[Records contained in a dataset]
++++++++++

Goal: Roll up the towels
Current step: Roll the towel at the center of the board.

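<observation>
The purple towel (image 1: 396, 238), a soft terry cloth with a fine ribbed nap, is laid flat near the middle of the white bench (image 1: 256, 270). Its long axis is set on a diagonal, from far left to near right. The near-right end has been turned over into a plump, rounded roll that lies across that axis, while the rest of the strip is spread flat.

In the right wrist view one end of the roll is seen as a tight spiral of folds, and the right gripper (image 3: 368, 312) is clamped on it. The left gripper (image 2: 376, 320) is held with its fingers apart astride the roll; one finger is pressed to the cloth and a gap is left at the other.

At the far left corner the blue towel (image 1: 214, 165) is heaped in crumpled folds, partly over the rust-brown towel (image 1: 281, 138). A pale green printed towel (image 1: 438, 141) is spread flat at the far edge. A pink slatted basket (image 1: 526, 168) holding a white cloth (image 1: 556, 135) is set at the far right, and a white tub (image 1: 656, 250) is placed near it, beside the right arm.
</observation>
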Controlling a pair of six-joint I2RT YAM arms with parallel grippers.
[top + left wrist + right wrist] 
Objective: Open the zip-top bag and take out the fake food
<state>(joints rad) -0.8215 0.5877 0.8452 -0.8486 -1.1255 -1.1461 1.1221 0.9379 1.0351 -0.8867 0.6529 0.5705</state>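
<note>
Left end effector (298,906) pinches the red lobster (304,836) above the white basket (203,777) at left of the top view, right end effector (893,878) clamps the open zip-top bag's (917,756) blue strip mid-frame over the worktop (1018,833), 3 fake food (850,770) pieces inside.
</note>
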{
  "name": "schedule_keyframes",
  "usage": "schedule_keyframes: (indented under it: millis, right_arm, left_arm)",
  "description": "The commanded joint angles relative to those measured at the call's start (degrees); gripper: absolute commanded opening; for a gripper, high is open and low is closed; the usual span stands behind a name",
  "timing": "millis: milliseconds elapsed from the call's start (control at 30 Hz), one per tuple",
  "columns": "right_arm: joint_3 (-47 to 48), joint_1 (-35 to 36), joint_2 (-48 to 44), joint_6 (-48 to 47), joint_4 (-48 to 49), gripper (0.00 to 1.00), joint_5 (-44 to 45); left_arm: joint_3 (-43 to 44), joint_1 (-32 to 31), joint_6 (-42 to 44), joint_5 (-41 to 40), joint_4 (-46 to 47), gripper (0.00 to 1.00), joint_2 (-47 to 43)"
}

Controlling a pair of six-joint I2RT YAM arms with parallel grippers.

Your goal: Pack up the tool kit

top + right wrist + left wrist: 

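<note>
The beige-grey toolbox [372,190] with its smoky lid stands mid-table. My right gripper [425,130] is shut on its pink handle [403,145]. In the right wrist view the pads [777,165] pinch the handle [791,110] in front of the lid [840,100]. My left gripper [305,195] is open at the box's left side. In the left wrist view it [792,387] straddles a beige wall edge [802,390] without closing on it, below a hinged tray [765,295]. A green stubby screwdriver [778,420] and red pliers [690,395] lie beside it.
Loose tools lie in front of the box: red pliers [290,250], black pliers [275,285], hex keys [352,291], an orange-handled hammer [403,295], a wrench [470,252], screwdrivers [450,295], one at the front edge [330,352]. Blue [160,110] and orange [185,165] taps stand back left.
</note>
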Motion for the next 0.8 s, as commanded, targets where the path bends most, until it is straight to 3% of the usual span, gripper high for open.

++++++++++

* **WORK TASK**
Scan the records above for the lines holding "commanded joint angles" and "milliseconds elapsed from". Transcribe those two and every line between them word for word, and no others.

* **EXERCISE OUTPUT**
  "description": "The commanded joint angles relative to those measured at the call's start (degrees); gripper: absolute commanded opening; for a gripper, high is open and low is closed; the usual span stands behind a name",
  "timing": "millis: milliseconds elapsed from the call's start (control at 30 Hz), one per tuple",

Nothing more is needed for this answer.